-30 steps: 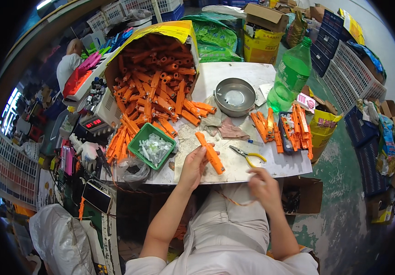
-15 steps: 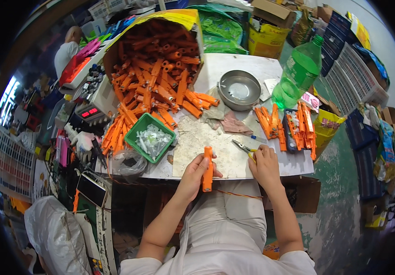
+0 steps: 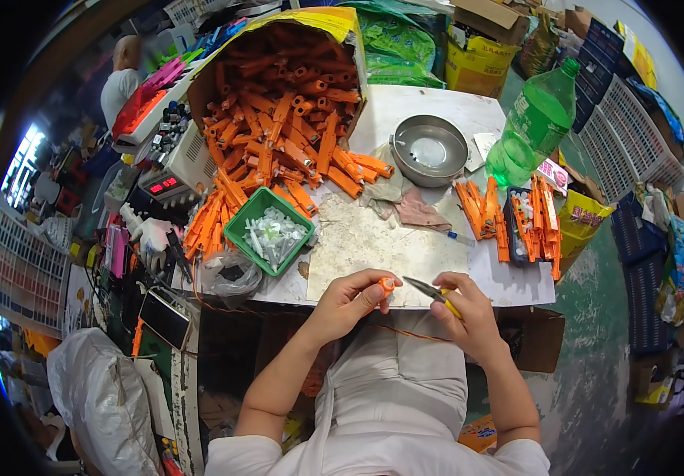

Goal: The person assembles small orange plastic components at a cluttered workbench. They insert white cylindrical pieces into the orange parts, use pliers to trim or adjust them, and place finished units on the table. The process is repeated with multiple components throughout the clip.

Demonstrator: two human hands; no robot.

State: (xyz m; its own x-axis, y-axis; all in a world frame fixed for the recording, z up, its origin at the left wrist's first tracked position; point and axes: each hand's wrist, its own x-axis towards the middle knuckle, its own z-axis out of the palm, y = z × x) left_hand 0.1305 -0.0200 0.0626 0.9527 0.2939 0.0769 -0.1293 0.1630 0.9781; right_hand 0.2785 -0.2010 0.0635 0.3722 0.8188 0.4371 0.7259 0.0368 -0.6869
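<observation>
An orange part [image 3: 387, 285], long axis roughly toward the camera, is held by the left hand [image 3: 348, 305]; leftward-pointing pliers [image 3: 428, 289] by the right hand [image 3: 470, 320].

Center well lit, surface [image 3: 405, 101] bright and near white. Left side dim; window [image 3: 26, 151] at the far left blown out with a bluish fringe. Sack [image 3: 343, 20] interior falls into deep shadow, space under the surface dark too. Small glints in the bowl [image 3: 431, 173], sheen on the bottle [image 3: 539, 119]. Left hand [image 3: 348, 306] and right hand [image 3: 477, 319] reasonably sharp. Background left soft. Fisheye bends edges near the rim; corners black.
</observation>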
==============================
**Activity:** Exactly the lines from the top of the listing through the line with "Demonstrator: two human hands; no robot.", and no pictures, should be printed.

**Solution:**
-30 steps: 
-15 steps: 
+0 steps: 

Goal: The person assembles small orange plastic components at a cluttered workbench. They insert white cylindrical pieces into the orange parts, use pliers to trim or adjust them, and place finished units on the table. The process is repeated with multiple components throughout the clip.

Demonstrator: two human hands; no robot.

The work on this exercise is finished.